Mia makes tea and provides an old blanket for the apple box which they shift the dog and eight puppies into half an hour later. Freddie scrubs the carpet and rings the pound to see if they know if eight pups will be OK for the dog to manage.  

An hour later they leave to blow up balloons at the community centre. Kids and Mums start to arrive a bit later. Grant Whetton comes in with his neighbours Tina and Mark and their daughter Hannah. A huge parcel of fish and chips takes centre stage before the cake and then a treasure hunt.

Jemima opens her presents and comes across an envelope with $5 in it and a note: Happy Birthday my beautiful daughter, Bruce.  

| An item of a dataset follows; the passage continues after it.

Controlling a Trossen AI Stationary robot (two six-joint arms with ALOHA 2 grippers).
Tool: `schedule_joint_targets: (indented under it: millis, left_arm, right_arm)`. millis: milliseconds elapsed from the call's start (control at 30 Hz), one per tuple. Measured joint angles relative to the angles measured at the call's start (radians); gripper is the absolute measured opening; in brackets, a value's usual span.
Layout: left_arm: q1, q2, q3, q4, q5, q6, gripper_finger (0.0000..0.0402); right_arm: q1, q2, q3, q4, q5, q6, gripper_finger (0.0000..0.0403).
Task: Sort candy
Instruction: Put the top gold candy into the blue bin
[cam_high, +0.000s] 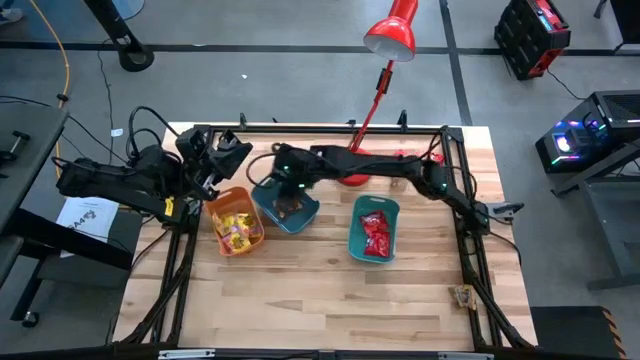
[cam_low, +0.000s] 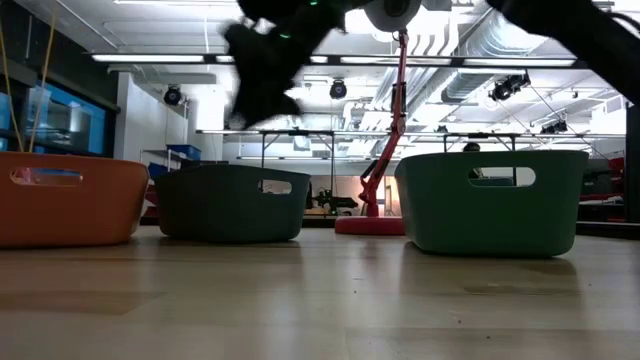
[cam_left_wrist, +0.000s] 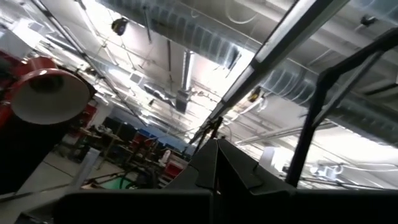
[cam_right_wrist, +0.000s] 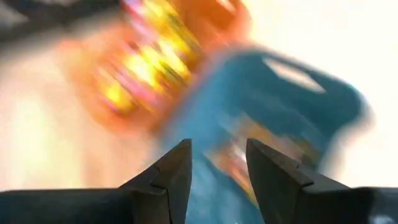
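Three bins stand in a row in the high view. The orange bin (cam_high: 222, 196) holds yellow candy (cam_high: 236, 230). The middle teal bin (cam_high: 310, 208) holds brown-orange candy (cam_high: 291, 207), and the right teal bin (cam_high: 354, 232) holds red candy (cam_high: 375, 235). My right gripper (cam_high: 285, 185) hangs over the middle teal bin, open and empty. In its wrist view the right gripper (cam_right_wrist: 217, 149) looks down on the brown-orange candy (cam_right_wrist: 233, 158) and the yellow candy (cam_right_wrist: 146, 68). My left gripper (cam_high: 228, 143) waits behind the orange bin, shut and tipped up toward the ceiling (cam_left_wrist: 217, 149).
A red desk lamp stands with its base (cam_high: 352, 178) behind the bins and its head (cam_high: 392, 35) beyond the far edge. A small brownish thing (cam_high: 463, 295) lies at the table's right edge. Bare wood (cam_high: 300, 300) spreads in front of the bins.
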Motion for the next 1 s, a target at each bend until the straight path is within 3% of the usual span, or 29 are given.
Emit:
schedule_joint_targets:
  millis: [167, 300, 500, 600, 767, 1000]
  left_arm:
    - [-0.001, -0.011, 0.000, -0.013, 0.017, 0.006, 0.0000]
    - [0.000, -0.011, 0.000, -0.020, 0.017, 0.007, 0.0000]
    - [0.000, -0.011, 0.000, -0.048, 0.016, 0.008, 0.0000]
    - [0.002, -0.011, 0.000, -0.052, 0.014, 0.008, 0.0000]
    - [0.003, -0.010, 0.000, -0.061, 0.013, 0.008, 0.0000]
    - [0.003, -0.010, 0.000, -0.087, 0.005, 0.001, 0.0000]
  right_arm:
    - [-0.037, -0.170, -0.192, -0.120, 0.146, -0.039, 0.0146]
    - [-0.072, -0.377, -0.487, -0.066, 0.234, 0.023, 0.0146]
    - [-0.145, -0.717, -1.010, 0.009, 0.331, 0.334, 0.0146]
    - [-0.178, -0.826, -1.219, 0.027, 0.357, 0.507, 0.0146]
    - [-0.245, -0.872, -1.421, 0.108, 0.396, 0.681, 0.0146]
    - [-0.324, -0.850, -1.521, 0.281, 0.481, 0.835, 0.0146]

Jemima says: Who is Bruce?

Mia says: Bruce is your Dad.  

Jemima momentarily strokes the note; she puts the money in her pocket and then moves on to the next present. Mia looks over at Freddie and Freddie mumbles that she’s off to the pub now. Grant falls in to step with her as she starts down the road.  

“Reckon you owe me one of those dogs since my Chester is the father Fred.”

Freddie says she reckons her owes her a bundle since she’s probably wasted her dogs best litter on a bird dog. Being a father is more than putting it in there mate – its making the nest and keeping them safe.  If I get anything out of those dogs its got nothing to do with you. But you can shout me a few beers I reckon. 

Down at the Cross they rack up the balls and Freddie recalls Grant has a child somewhere.